:: Task to carry out ::
Below are records that must be duplicated exactly.

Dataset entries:
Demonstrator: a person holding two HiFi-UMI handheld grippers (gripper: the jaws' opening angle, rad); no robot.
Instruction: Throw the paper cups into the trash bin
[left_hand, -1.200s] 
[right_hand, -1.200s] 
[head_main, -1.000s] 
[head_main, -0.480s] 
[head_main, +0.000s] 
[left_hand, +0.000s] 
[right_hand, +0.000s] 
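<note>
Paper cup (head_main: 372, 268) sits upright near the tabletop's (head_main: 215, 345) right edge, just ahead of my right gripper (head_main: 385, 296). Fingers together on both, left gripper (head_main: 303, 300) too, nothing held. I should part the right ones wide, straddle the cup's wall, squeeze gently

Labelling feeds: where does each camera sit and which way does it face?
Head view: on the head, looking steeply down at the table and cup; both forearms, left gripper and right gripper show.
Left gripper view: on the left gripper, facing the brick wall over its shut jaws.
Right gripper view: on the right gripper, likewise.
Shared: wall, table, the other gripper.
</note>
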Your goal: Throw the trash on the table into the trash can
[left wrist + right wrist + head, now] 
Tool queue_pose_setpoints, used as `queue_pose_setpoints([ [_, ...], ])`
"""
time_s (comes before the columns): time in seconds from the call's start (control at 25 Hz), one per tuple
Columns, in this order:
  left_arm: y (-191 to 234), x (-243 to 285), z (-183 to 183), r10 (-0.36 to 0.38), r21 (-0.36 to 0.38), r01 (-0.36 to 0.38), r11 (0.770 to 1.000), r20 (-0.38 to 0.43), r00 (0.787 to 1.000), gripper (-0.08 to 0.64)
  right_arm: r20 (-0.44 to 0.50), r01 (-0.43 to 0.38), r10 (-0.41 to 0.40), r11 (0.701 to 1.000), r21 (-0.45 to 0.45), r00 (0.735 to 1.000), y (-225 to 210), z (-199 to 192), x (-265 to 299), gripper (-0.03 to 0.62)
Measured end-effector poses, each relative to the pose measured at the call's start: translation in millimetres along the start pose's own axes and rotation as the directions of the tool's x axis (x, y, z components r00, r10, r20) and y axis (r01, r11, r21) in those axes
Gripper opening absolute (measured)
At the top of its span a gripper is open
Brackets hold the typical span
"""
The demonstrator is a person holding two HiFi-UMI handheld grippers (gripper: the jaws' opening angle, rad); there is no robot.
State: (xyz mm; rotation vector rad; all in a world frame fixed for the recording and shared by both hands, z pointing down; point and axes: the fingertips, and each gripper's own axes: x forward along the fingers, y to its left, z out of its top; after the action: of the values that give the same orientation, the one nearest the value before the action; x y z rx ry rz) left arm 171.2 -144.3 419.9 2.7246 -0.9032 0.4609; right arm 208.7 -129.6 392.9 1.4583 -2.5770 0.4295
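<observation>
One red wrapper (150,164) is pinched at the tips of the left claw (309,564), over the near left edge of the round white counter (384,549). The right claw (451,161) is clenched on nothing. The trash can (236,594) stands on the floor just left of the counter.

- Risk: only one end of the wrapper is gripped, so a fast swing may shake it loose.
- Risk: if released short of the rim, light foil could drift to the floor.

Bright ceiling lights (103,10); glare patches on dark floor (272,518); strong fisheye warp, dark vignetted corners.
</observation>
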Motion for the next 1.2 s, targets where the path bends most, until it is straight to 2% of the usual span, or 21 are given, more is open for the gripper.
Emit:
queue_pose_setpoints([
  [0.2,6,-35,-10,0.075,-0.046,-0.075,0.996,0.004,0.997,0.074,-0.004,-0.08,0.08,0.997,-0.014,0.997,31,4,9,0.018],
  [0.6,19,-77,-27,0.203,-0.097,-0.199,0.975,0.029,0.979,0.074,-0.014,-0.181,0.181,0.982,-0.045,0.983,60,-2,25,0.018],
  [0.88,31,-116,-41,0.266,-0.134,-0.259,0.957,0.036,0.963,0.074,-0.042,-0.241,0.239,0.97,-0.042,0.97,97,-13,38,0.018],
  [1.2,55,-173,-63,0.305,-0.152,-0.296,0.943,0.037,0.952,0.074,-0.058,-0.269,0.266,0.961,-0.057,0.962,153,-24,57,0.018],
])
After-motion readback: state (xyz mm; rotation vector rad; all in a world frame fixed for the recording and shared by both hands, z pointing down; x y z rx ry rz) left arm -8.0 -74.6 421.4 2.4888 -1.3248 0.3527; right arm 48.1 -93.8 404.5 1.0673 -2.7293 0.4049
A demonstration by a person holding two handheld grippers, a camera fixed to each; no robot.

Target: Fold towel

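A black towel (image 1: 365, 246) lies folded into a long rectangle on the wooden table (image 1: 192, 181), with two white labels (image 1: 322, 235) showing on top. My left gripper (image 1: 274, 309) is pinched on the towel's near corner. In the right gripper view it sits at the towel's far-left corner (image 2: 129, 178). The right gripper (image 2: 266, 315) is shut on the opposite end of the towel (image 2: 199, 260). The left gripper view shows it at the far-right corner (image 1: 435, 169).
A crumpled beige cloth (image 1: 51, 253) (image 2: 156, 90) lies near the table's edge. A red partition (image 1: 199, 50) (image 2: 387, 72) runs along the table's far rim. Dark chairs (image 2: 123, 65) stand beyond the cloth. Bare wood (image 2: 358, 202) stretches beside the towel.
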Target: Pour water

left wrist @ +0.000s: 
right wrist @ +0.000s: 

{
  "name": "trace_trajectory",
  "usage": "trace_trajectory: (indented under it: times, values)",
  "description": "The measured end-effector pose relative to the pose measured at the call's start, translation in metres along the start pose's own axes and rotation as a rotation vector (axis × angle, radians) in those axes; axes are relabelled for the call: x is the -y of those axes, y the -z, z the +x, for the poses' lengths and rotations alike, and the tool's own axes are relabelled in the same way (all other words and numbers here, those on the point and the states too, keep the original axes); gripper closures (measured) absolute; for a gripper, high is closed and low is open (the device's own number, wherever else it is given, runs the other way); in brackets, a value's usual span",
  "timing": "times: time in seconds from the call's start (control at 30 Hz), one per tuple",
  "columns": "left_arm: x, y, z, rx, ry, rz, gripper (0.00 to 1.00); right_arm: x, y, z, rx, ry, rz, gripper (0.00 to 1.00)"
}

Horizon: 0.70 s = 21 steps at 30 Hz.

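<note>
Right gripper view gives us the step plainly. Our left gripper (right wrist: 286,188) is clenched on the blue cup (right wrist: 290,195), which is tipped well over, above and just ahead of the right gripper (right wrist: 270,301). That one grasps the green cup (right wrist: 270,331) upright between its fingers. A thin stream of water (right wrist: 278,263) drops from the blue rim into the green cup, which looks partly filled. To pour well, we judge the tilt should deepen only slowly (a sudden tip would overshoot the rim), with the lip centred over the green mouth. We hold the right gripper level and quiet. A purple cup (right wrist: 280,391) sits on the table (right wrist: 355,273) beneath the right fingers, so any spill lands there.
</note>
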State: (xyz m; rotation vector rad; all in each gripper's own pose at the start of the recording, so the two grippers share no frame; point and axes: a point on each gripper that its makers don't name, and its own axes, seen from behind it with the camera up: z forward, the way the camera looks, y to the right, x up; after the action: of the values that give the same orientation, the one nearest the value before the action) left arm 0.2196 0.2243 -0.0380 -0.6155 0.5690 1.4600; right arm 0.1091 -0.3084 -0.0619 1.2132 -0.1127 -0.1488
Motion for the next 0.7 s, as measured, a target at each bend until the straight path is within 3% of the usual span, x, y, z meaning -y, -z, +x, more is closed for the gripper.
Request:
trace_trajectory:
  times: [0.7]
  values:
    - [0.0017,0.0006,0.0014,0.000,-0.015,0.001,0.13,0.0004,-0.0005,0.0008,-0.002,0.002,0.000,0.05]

:: Exercise response ::
Demonstrator: a person holding two HiFi-UMI handheld grippers (gripper: the jaws' opening angle, rad); no robot.
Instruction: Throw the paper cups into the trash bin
[left_hand, -1.200s] 
[right_hand, -1.200s] 
[head_main, -1.000s] 
[head_main, -0.480s] 
[head_main, +0.000s] 
[left_hand, +0.000s] 
[right_hand, +0.000s] 
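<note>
Paper cup (head_main: 372, 268) sits upright near the tabletop's (head_main: 215, 345) right edge, just ahead of my right gripper (head_main: 385, 296). Fingers together on both, left gripper (head_main: 303, 300) too, nothing held. I should part the right ones wide, straddle the cup's wall, squeeze gently

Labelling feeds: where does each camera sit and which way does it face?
Head view: on the head, looking steeply down at the table and cup; both forearms, left gripper and right gripper show.
Left gripper view: on the left gripper, facing the brick wall over its shut jaws.
Right gripper view: on the right gripper, likewise.
Shared: wall, table, the other gripper.
</note>
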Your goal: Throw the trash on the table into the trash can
[left wrist + right wrist + head, now] 
Tool queue_pose_setpoints, used as `queue_pose_setpoints([ [_, ...], ])`
"""
time_s (comes before the columns): time in seconds from the call's start (control at 25 Hz), one per tuple
Columns, in this order:
  left_arm: y (-191 to 234), x (-243 to 285), z (-183 to 183), r10 (-0.36 to 0.38), r21 (-0.36 to 0.38), r01 (-0.36 to 0.38), r11 (0.770 to 1.000), r20 (-0.38 to 0.43), r00 (0.787 to 1.000), gripper (-0.08 to 0.64)
  right_arm: r20 (-0.44 to 0.50), r01 (-0.43 to 0.38), r10 (-0.41 to 0.40), r11 (0.701 to 1.000), r21 (-0.45 to 0.45), r00 (0.735 to 1.000), y (-225 to 210), z (-199 to 192), x (-265 to 299), gripper (-0.03 to 0.62)
Measured end-effector poses, each relative to the pose measured at the call's start: translation in millimetres along the start pose's own axes and rotation as the directions of the tool's x axis (x, y, z components r00, r10, r20) and y axis (r01, r11, r21) in those axes
Gripper opening absolute (measured)
At the top of its span a gripper is open
Brackets hold the typical span
"""
The demonstrator is a person holding two HiFi-UMI handheld grippers (gripper: the jaws' opening angle, rad); there is no robot.
State: (xyz mm; rotation vector rad; all in a world frame fixed for the recording and shared by both hands, z pointing down; point and axes: the fingertips, and each gripper's own axes: x forward along the fingers, y to its left, z out of its top; after the action: of the values that give the same orientation, the one nearest the value before the action; x y z rx ry rz) left arm 171.2 -144.3 419.9 2.7246 -0.9032 0.4609; right arm 208.7 -129.6 392.9 1.4583 -2.5770 0.4295
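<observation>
One red wrapper (150,164) is pinched at the tips of the left claw (309,564), over the near left edge of the round white counter (384,549). The right claw (451,161) is clenched on nothing. The trash can (236,594) stands on the floor just left of the counter.

- Risk: only one end of the wrapper is gripped, so a fast swing may shake it loose.
- Risk: if released short of the rim, light foil could drift to the floor.

Bright ceiling lights (103,10); glare patches on dark floor (272,518); strong fisheye warp, dark vignetted corners.
</observation>
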Motion for the next 1.2 s, targets where the path bends most, until it is straight to 2% of the usual span, or 21 are given, more is open for the gripper.
Emit:
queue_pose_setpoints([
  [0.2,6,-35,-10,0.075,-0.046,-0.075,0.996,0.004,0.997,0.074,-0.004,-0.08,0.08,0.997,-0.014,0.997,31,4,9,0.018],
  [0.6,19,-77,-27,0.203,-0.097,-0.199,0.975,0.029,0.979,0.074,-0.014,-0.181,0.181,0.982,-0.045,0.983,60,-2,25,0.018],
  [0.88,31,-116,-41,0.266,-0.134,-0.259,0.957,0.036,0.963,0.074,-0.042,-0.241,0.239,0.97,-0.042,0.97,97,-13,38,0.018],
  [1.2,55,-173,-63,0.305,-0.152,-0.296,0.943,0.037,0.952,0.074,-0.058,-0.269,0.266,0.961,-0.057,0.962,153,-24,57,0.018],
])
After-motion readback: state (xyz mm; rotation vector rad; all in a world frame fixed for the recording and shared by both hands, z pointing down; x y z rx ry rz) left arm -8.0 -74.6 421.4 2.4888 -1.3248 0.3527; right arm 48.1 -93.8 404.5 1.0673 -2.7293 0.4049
A demonstration by a person holding two handheld grippers, a camera fixed to each; no robot.

Target: Fold towel

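A black towel (image 1: 365, 246) lies folded into a long rectangle on the wooden table (image 1: 192, 181), with two white labels (image 1: 322, 235) showing on top. My left gripper (image 1: 274, 309) is pinched on the towel's near corner. In the right gripper view it sits at the towel's far-left corner (image 2: 129, 178). The right gripper (image 2: 266, 315) is shut on the opposite end of the towel (image 2: 199, 260). The left gripper view shows it at the far-right corner (image 1: 435, 169).
A crumpled beige cloth (image 1: 51, 253) (image 2: 156, 90) lies near the table's edge. A red partition (image 1: 199, 50) (image 2: 387, 72) runs along the table's far rim. Dark chairs (image 2: 123, 65) stand beyond the cloth. Bare wood (image 2: 358, 202) stretches beside the towel.
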Target: Pour water

left wrist @ +0.000s: 
right wrist @ +0.000s: 

{
  "name": "trace_trajectory",
  "usage": "trace_trajectory: (indented under it: times, values)",
  "description": "The measured end-effector pose relative to the pose measured at the call's start, translation in metres along the start pose's own axes and rotation as a rotation vector (axis × angle, radians) in those axes; axes are relabelled for the call: x is the -y of those axes, y the -z, z the +x, for the poses' lengths and rotations alike, and the tool's own axes are relabelled in the same way (all other words and numbers here, those on the point and the states too, keep the original axes); gripper closures (measured) absolute; for a gripper, high is closed and low is open (the device's own number, wherever else it is given, runs the other way); in brackets, a value's usual span",
  "timing": "times: time in seconds from the call's start (control at 30 Hz), one per tuple",
  "columns": "left_arm: x, y, z, rx, ry, rz, gripper (0.00 to 1.00); right_arm: x, y, z, rx, ry, rz, gripper (0.00 to 1.00)"
}

Horizon: 0.70 s = 21 steps at 30 Hz.

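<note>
Right gripper view gives us the step plainly. Our left gripper (right wrist: 286,188) is clenched on the blue cup (right wrist: 290,195), which is tipped well over, above and just ahead of the right gripper (right wrist: 270,301). That one grasps the green cup (right wrist: 270,331) upright between its fingers. A thin stream of water (right wrist: 278,263) drops from the blue rim into the green cup, which looks partly filled. To pour well, we judge the tilt should deepen only slowly (a sudden tip would overshoot the rim), with the lip centred over the green mouth. We hold the right gripper level and quiet. A purple cup (right wrist: 280,391) sits on the table (right wrist: 355,273) beneath the right fingers, so any spill lands there.
</note>
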State: (xyz m; rotation vector rad; all in each gripper's own pose at the start of the recording, so the two grippers share no frame; point and axes: a point on each gripper that its makers don't name, and its own axes, seen from behind it with the camera up: z forward, the way the camera looks, y to the right, x up; after the action: of the values that give the same orientation, the one nearest the value before the action) left arm 0.2196 0.2243 -0.0380 -0.6155 0.5690 1.4600; right arm 0.1091 -0.3084 -0.0619 1.2132 -0.1127 -0.1488
Motion for the next 0.7 s, as measured, a target at each bend until the straight path is within 3% of the usual span, x, y, z meaning -y, -z, +x, more is closed for the gripper.
Request:
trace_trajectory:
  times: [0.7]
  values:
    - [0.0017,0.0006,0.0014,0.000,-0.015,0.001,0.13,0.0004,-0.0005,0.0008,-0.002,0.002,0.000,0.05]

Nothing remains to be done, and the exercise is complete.